EXERCISE GOAL>
All lines before the one containing "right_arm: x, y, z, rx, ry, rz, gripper", plus that line itself, are to be printed exactly as they appear below.

---*---

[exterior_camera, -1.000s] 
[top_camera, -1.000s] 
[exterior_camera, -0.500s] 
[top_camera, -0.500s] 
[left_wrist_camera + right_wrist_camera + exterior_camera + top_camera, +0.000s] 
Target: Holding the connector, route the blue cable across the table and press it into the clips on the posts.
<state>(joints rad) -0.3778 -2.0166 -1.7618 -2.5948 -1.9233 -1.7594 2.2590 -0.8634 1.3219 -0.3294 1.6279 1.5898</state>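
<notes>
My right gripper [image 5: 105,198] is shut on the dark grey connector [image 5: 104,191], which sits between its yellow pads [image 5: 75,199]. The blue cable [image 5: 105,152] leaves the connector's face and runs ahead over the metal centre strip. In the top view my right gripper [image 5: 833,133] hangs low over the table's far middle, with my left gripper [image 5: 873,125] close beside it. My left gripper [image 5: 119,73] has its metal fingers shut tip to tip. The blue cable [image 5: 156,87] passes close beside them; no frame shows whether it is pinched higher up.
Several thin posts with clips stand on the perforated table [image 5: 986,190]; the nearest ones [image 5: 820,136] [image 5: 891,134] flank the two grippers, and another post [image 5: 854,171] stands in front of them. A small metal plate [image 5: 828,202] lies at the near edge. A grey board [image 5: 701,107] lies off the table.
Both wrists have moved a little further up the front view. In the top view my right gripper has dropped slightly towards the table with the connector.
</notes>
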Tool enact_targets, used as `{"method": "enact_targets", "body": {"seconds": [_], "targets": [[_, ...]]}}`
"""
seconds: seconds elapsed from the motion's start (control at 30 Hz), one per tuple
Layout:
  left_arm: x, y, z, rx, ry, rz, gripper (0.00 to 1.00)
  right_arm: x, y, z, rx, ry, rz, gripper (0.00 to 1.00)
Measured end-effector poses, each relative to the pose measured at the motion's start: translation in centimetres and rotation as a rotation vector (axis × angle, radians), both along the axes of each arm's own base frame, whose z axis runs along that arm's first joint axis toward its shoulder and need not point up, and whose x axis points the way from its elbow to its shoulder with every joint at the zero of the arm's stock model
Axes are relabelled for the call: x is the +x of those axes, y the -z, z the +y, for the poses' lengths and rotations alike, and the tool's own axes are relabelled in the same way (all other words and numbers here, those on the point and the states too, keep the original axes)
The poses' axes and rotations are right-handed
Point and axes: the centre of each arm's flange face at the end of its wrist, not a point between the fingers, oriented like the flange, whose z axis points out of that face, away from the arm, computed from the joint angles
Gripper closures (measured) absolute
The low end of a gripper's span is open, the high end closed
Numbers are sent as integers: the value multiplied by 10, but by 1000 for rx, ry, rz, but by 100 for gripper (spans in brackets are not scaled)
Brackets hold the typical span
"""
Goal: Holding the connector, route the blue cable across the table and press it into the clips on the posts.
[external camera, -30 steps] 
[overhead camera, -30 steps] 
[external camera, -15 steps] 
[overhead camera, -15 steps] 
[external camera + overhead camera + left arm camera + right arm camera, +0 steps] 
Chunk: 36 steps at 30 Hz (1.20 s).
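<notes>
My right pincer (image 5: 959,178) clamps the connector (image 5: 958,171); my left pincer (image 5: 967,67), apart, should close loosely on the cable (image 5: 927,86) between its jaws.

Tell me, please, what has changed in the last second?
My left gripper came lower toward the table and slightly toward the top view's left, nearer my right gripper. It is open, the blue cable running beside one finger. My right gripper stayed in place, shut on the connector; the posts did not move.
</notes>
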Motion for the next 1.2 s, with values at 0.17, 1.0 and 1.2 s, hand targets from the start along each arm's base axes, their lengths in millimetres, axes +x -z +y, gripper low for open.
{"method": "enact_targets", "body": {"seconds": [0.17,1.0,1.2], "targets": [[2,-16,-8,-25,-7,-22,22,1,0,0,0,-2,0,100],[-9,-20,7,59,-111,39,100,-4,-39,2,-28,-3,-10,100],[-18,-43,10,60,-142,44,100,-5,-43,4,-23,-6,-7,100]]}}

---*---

TASK RESULT>
[exterior_camera, -1.000s] 
[top_camera, -1.000s] 
[exterior_camera, -0.500s] 
[top_camera, -0.500s] 
[left_wrist_camera + right_wrist_camera + exterior_camera + top_camera, +0.000s] 
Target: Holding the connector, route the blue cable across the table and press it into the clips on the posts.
<state>(joints rad) -0.3778 -2.0166 -1.7618 -2.5948 -1.9233 -1.7594 2.2590 -0.8634 1.3219 -0.3294 1.6279 1.5898</state>
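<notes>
My right gripper [image 5: 105,198] is shut on the dark grey connector [image 5: 104,191], which sits between its yellow pads [image 5: 75,199]. The blue cable [image 5: 105,152] leaves the connector's face and runs ahead over the metal centre strip. In the top view my right gripper [image 5: 833,133] hangs low over the table's far middle, with my left gripper [image 5: 873,125] close beside it. My left gripper [image 5: 119,73] has its metal fingers shut tip to tip. The blue cable [image 5: 156,87] passes close beside them; no frame shows whether it is pinched higher up.
Several thin posts with clips stand on the perforated table [image 5: 986,190]; the nearest ones [image 5: 820,136] [image 5: 891,134] flank the two grippers, and another post [image 5: 854,171] stands in front of them. A small metal plate [image 5: 828,202] lies at the near edge. A grey board [image 5: 701,107] lies off the table.
Both wrists have moved a little further up the front view. In the top view my right gripper has dropped slightly towards the table with the connector.
</notes>
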Tool enact_targets, used as `{"method": "enact_targets", "body": {"seconds": [_], "targets": [[_, ...]]}}`
"""
seconds: seconds elapsed from the motion's start (control at 30 Hz), one per tuple
Layout:
  left_arm: x, y, z, rx, ry, rz, gripper (0.00 to 1.00)
  right_arm: x, y, z, rx, ry, rz, gripper (0.00 to 1.00)

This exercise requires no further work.